[What needs to be done] Of the lines below, write out exactly those from the line with "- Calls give" through the line with "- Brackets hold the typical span", both included, and skip the rest.

** Data block follows **

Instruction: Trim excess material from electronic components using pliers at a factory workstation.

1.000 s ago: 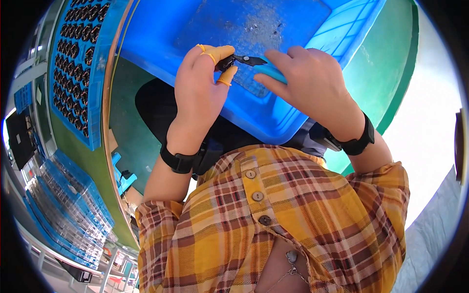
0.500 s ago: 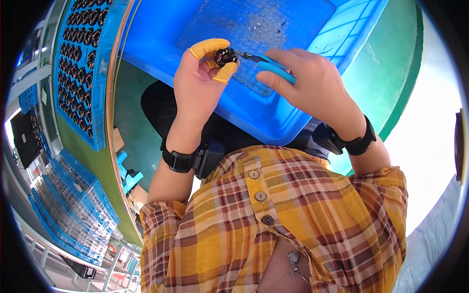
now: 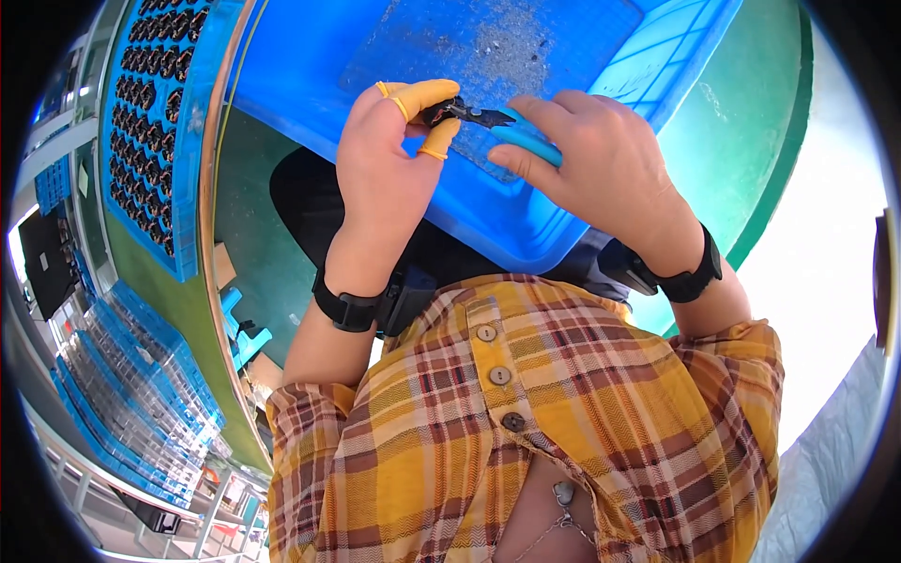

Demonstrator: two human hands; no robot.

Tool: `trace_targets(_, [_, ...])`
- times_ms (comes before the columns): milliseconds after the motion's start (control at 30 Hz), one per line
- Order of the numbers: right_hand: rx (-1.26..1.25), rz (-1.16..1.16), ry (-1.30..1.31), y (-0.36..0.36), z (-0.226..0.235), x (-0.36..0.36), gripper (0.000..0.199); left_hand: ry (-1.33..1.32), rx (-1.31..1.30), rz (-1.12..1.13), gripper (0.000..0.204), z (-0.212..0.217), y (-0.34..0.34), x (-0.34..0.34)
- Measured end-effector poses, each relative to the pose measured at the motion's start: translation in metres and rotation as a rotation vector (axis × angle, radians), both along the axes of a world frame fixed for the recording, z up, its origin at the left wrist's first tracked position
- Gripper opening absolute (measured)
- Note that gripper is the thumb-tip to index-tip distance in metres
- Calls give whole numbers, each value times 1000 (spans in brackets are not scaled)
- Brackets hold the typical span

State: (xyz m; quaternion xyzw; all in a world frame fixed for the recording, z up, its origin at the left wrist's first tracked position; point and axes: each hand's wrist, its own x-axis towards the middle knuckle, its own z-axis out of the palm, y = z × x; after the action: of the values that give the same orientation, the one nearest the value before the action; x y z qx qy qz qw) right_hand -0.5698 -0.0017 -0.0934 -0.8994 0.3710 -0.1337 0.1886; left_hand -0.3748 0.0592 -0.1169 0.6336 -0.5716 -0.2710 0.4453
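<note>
I see a small dark part pinched between the thumb and forefinger of the left hand, both tipped with yellow finger covers — it sits right at the fingertips, above the floor of the blue bin. The metal nose of the cutters touches the part from the right; their blue handles run back into the right hand, which is clenched around them. So each hand is grasping something: the left the part, the right the cutters, and the two meet over the bin's middle.

The bin's floor under the part is speckled with fine grey scraps. Both wrists wear black bands, near the bin's lower edge. To the left of the bin lies a blue tray with rows of dark round pieces in its pockets. Below the bin, nearest me, is the person's yellow plaid shirt — farther left of the tray, stacks of blue trays show at the rim.
</note>
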Motion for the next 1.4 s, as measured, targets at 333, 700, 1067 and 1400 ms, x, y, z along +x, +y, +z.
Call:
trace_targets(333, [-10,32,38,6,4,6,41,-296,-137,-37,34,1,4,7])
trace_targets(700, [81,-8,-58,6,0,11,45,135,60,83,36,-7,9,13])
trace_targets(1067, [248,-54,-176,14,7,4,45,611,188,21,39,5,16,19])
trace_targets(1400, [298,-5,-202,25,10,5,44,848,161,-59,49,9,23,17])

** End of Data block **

[Completed exercise]
- Calls give whole numbers, each value times 1000 (spans in brackets are not scaled)
- Brackets hold the typical span

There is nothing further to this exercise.